■ **AIM OF THE TASK**: Reproduce the listing below exactly, except for its pictures.

■ **DATASET SECTION**:
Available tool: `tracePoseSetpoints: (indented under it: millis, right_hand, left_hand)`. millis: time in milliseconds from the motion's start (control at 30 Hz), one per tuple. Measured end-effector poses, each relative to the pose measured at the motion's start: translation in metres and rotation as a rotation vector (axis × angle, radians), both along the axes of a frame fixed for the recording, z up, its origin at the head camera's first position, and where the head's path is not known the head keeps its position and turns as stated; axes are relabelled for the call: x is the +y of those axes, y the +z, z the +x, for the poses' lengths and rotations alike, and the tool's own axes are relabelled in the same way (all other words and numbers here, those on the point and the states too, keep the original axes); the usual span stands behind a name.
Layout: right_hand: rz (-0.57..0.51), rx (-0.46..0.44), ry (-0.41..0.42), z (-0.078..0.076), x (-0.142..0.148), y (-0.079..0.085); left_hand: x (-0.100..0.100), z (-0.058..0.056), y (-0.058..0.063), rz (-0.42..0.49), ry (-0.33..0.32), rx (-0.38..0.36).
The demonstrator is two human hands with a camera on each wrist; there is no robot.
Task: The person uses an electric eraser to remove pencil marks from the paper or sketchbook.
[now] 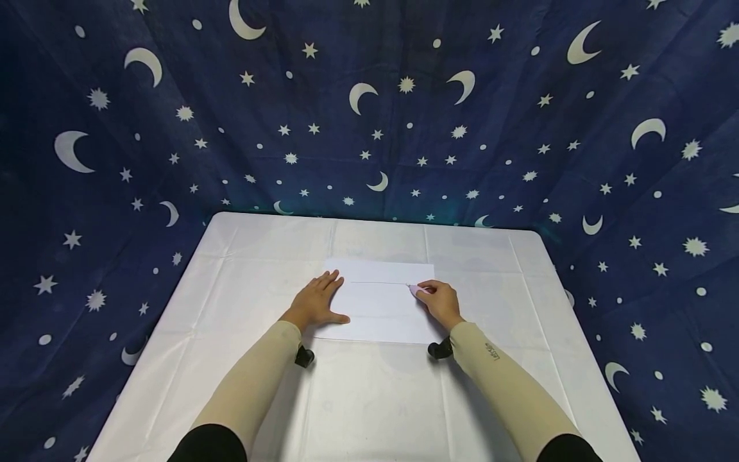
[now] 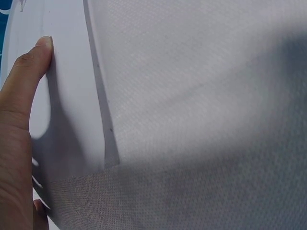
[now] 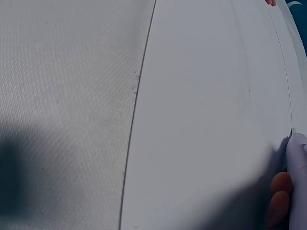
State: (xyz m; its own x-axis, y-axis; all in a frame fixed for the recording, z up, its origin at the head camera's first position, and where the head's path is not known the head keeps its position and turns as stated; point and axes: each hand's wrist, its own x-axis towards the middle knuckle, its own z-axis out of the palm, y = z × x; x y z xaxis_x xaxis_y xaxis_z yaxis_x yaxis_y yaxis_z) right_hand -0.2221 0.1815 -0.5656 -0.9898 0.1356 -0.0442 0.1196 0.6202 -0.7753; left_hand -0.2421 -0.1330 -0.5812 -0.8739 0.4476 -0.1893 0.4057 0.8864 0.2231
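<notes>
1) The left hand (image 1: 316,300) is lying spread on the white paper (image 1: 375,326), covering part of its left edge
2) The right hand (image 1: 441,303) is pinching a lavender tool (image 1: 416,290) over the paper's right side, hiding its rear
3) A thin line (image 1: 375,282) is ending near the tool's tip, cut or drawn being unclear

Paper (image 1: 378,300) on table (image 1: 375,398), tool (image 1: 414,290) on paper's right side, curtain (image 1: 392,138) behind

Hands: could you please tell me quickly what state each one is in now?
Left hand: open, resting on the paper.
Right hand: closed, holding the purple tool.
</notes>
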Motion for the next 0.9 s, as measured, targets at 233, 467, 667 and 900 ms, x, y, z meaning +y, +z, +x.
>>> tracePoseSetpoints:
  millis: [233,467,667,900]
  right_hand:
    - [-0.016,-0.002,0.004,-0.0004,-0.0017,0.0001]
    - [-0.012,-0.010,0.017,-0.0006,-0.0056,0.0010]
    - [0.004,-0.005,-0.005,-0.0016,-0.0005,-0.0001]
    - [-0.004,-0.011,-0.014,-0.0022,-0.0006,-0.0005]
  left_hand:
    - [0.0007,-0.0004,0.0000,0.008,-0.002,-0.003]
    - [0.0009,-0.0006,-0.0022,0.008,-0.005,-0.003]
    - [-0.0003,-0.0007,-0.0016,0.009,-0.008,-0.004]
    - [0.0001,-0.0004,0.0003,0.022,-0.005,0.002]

■ **SOLUTION**:
Available tool: `tracePoseSetpoints: (indented under it: millis, right_hand, left_hand)`. millis: time in milliseconds from the motion's start (control at 30 Hz), one per tuple. Measured end-effector poses, each relative to the pose measured at the motion's start: translation in metres and rotation as a rotation vector (axis × angle, radians), both along the axes of a frame fixed for the recording, z up, its origin at the head camera's first position, and where the head's path is not known the head keeps its position and turns as stated; axes are relabelled for the call: x is the +y of those axes, y the +z, z the +x, for the poses' lengths and rotations alike, and the tool's own axes are relabelled in the same way (all other words and numbers here, those on the point and the states too, keep the original axes); the usual span stands behind a name.
Layout: right_hand: rz (-0.57..0.51), rx (-0.46..0.44), ry (-0.41..0.42), z (-0.078..0.076), x (-0.142..0.148), y (-0.079..0.085); left_hand: x (-0.100..0.100), z (-0.058..0.056), y (-0.058..0.063), rz (-0.42..0.49), ry (-0.33..0.32), rx (-0.38..0.36).
The demonstrator is two human hands with a camera on each wrist; there is no robot.
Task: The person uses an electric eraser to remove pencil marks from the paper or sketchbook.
[now] 
[now] 
[now] 
State: (xyz m; its own x-axis, y-axis; all in a frame fixed for the recording, z up, its origin at the head camera's first position, and where the head's path is not known the head keeps its position and turns as stated; point and axes: each hand's wrist, its own x-axis towards the middle knuckle, its own z-axis out of the palm, y = z × x; x y z xaxis_x xaxis_y xaxis_z yaxis_x yaxis_y yaxis_z) right_hand -0.2221 0.1815 -0.5656 -0.9898 0.1356 -0.0442 0.1196 0.6202 -0.7753; left_hand -0.2421 -0.1330 -0.5812 -0.8739 0.4476 -0.1893 0.4057 0.8864 0.2231
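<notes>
1) The left hand (image 1: 316,300) is lying spread on the white paper (image 1: 375,326), covering part of its left edge
2) The right hand (image 1: 441,303) is pinching a lavender tool (image 1: 416,290) over the paper's right side, hiding its rear
3) A thin line (image 1: 375,282) is ending near the tool's tip, cut or drawn being unclear

Paper (image 1: 378,300) on table (image 1: 375,398), tool (image 1: 414,290) on paper's right side, curtain (image 1: 392,138) behind

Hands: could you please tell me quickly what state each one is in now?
Left hand: open, resting on the paper.
Right hand: closed, holding the purple tool.
</notes>
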Motion for the next 0.9 s, as measured, targets at 233, 467, 667 and 900 ms, x, y, z meaning +y, +z, +x.
>>> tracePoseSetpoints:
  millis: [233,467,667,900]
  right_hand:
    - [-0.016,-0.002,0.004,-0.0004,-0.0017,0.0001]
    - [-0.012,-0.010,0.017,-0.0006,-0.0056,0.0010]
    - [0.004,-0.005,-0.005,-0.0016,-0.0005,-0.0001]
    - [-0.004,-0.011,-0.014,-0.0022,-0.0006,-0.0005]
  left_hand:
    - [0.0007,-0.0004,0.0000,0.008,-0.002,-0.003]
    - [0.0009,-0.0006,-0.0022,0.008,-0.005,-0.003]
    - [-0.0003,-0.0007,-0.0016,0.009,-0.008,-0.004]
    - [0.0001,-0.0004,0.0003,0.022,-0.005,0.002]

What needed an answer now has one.